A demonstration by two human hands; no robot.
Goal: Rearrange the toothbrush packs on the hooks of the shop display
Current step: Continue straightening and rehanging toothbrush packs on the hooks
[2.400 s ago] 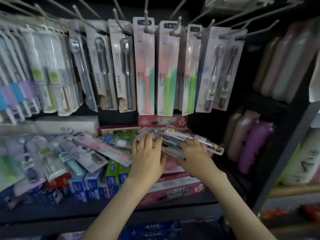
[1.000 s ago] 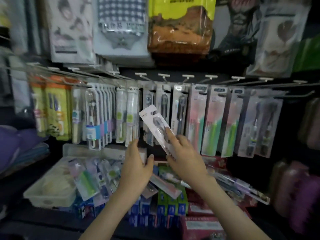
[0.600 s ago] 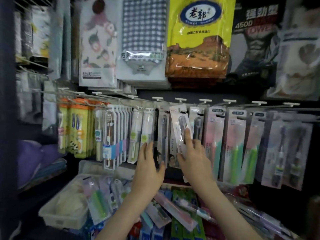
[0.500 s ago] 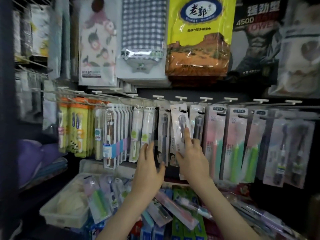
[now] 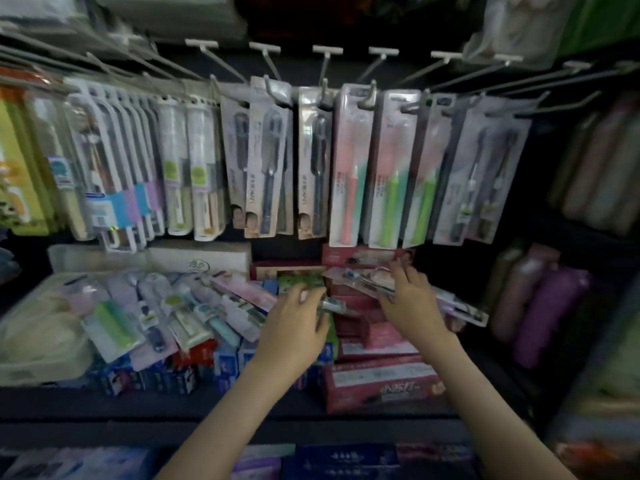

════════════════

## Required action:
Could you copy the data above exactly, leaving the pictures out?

## Response for this exercise:
A demonstration by two human hands; no robot.
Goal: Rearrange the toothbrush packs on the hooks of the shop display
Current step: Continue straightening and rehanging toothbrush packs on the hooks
[2.400 s ago] 
[1.000 s ago] 
[0.600 s ago] 
[0.500 s ago] 
[now] 

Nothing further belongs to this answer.